TASK OBJECTIVE ▸
In the records below, repeat exactly the lines between the line holding "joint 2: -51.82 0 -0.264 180" and the line holding "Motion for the", inclusive, and drop the pictures.

_ _ _

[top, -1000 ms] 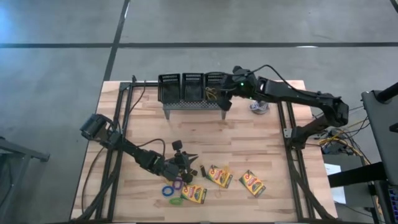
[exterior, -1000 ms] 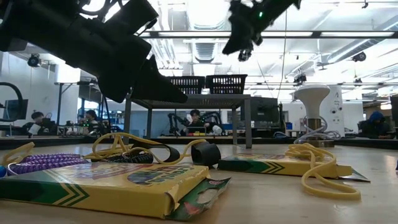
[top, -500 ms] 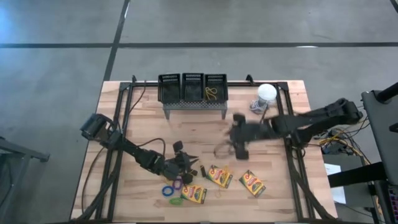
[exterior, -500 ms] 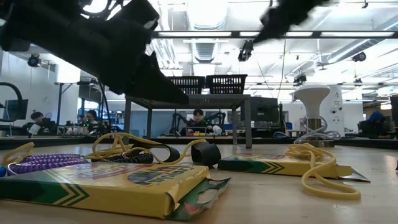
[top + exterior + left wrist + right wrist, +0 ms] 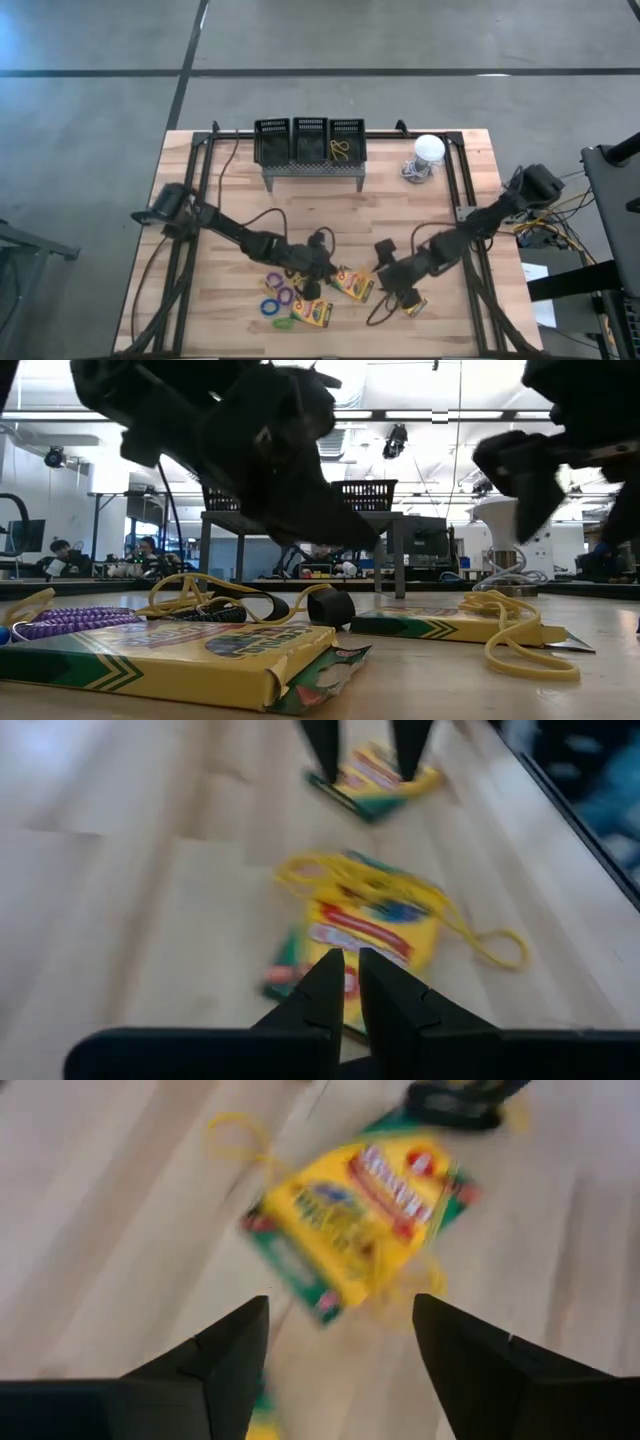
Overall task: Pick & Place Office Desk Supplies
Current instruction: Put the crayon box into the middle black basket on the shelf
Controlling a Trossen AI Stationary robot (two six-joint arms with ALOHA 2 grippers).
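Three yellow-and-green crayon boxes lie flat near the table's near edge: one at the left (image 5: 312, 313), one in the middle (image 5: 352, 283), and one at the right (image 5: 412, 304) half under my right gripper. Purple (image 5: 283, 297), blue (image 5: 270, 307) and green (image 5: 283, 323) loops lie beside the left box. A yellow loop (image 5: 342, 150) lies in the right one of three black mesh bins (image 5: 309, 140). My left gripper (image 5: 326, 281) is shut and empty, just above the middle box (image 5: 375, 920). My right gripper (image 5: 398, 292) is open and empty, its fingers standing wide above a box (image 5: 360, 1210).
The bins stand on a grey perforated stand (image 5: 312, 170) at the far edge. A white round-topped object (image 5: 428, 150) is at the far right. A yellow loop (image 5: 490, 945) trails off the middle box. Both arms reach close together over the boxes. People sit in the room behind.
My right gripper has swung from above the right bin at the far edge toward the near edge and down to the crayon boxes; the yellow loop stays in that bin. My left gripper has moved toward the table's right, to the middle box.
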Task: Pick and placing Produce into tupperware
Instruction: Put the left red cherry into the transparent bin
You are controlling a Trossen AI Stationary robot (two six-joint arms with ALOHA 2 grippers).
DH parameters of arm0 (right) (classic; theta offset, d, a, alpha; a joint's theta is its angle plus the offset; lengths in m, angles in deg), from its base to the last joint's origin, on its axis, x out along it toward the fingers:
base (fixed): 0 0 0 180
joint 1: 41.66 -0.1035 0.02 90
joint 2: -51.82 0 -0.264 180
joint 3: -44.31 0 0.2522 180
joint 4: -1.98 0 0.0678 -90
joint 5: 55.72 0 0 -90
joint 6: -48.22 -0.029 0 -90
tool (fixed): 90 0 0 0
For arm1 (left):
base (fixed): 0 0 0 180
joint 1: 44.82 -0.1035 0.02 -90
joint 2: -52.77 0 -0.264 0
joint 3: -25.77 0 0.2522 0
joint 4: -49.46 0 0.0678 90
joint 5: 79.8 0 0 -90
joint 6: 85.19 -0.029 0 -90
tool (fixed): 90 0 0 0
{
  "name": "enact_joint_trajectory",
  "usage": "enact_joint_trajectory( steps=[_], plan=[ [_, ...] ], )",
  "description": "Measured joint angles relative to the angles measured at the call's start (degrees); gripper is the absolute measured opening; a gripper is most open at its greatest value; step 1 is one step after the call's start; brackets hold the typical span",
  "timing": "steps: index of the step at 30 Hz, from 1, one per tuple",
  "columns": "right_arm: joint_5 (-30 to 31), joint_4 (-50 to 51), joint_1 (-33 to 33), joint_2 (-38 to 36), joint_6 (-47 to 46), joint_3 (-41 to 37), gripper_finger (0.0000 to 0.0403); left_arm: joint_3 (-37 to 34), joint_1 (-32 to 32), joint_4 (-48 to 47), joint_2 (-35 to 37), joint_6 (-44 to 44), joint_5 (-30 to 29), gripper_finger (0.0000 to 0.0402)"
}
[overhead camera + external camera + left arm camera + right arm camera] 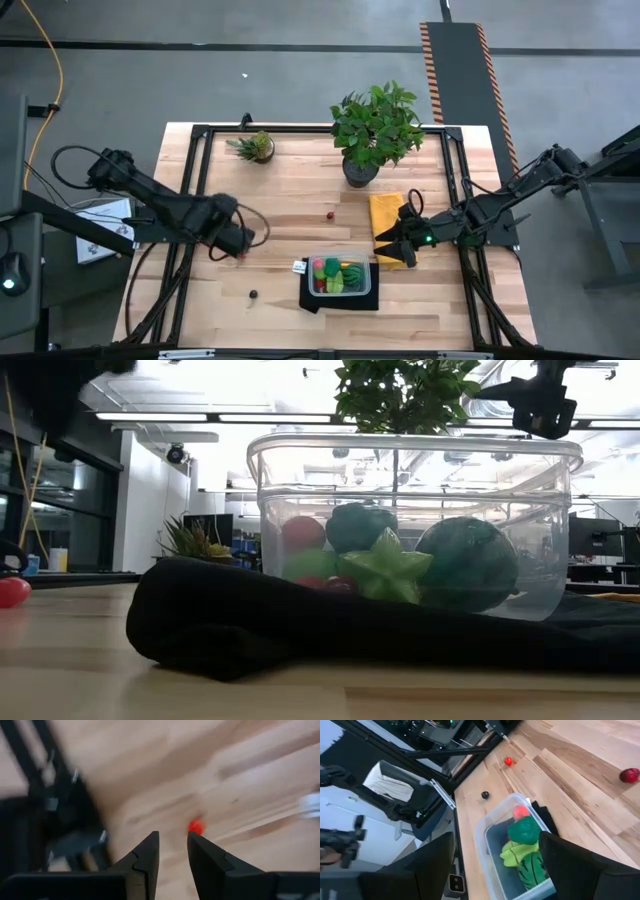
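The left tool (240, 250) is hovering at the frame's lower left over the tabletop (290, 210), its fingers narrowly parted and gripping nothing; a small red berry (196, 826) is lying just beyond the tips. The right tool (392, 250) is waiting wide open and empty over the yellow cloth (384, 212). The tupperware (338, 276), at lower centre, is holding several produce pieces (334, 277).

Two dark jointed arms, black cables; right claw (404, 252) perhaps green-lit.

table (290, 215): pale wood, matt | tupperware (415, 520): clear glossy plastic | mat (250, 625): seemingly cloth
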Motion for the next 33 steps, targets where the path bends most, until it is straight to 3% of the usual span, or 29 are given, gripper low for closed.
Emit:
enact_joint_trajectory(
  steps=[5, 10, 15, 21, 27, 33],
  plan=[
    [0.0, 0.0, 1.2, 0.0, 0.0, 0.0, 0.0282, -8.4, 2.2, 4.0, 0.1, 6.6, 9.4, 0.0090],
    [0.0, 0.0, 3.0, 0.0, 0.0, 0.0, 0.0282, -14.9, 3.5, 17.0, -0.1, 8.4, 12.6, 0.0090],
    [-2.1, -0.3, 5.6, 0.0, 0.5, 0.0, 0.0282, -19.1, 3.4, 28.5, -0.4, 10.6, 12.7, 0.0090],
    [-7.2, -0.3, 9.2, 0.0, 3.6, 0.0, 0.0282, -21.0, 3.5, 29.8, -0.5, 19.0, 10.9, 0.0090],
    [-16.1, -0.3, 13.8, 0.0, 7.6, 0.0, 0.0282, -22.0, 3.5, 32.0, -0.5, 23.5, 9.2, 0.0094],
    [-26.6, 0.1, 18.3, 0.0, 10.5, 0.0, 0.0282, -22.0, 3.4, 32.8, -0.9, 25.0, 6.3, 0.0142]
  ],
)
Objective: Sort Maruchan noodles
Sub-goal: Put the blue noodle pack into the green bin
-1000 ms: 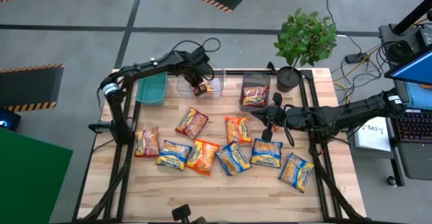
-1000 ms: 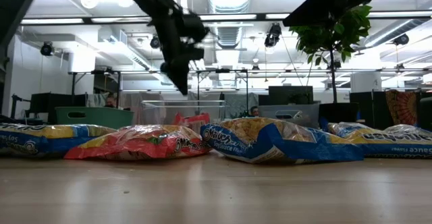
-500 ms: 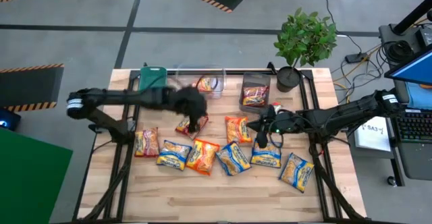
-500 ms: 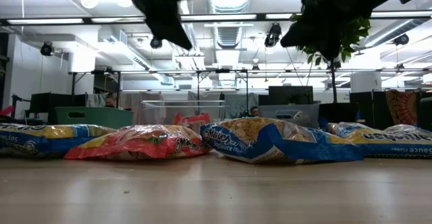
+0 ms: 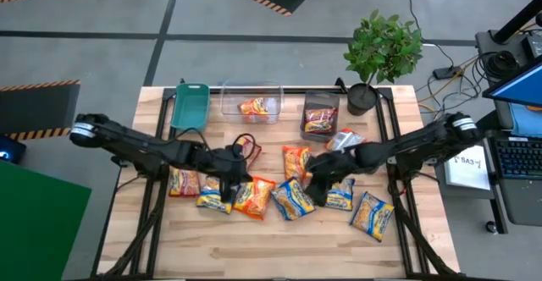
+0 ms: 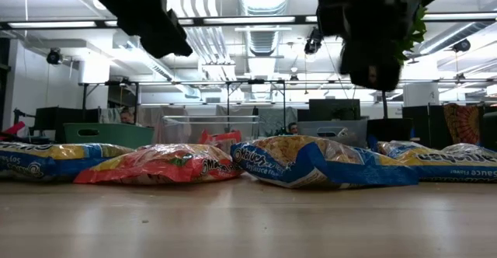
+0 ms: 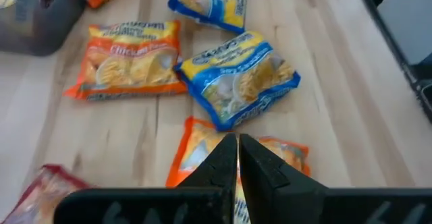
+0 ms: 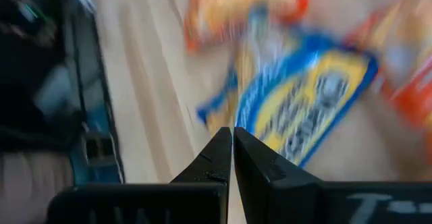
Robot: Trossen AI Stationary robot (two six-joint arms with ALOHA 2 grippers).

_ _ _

RESPONSE TO THIS TASK ▸
joint 2: -51.82 0 -0.264 180
joint 3: -44.31 0 0.2522 180
joint 4: -1.98 0 0.0678 -90
joint 5: 55.72 0 0 -90
joint 6: -48.22 -0.029 0 -90
tool (fixed): 90 0 0 0
For arm1 (left):
base (fixed): 0 0 0 180
joint 1: 44.82 -0.1035 0.02 -90
joint 2: -52.77 0 -0.264 0
joint 3: -25.77 0 0.2522 0
joint 4: -49.46 0 0.0678 90
joint 5: 79.8 0 0 -90
joint 6: 85.19 -0.029 0 -90
tool (fixed): 90 0 0 0
{
  "name": "enact_joint_trajectory",
  "usage": "enact_joint_trajectory( steps=[_], plan=[ [_, ...] ], )",
  "description": "Measured joint angles relative to the angles measured at the call's start (degrees); gripper is the absolute measured opening; a gripper is most open at its greatest value; step 1 is one step after the call's start; brackets hold the typical span",
  "timing": "steps: index of the step at 30 Hz, from 1, one per tuple",
  "columns": "right_arm: joint_5 (-30 to 31), joint_4 (-50 to 51), joint_1 (-33 to 33), joint_2 (-38 to 36), joint_6 (-47 to 46), joint_3 (-41 to 37), gripper_finger (0.0000 to 0.0403); left_arm: joint_3 (-37 to 34), joint_1 (-32 to 32), joint_4 (-48 to 47), joint_2 (-35 to 37), joint_6 (-44 to 44), joint_5 (-30 to 29), gripper_finger (0.0000 to 0.0402)"
}
[overhead camera + external camera + left arm camera + right arm camera] 
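The left tool (240, 250) is hovering at the frame's lower left over the tabletop (290, 210), its fingers narrowly parted and gripping nothing; a small red berry (196, 826) is lying just beyond the tips. The right tool (392, 250) is waiting wide open and empty over the yellow cloth (384, 212). The tupperware (338, 276), at lower centre, is holding several produce pieces (334, 277).

Two dark jointed arms, black cables; right claw (404, 252) perhaps green-lit.

table (290, 215): pale wood, matt | tupperware (415, 520): clear glossy plastic | mat (250, 625): seemingly cloth
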Motion for the next 33 steps, targets where the path bends most, until it is straight to 3% of the usual span, or 29 are given, gripper low for closed.

The answer stands, and there is nothing more to add.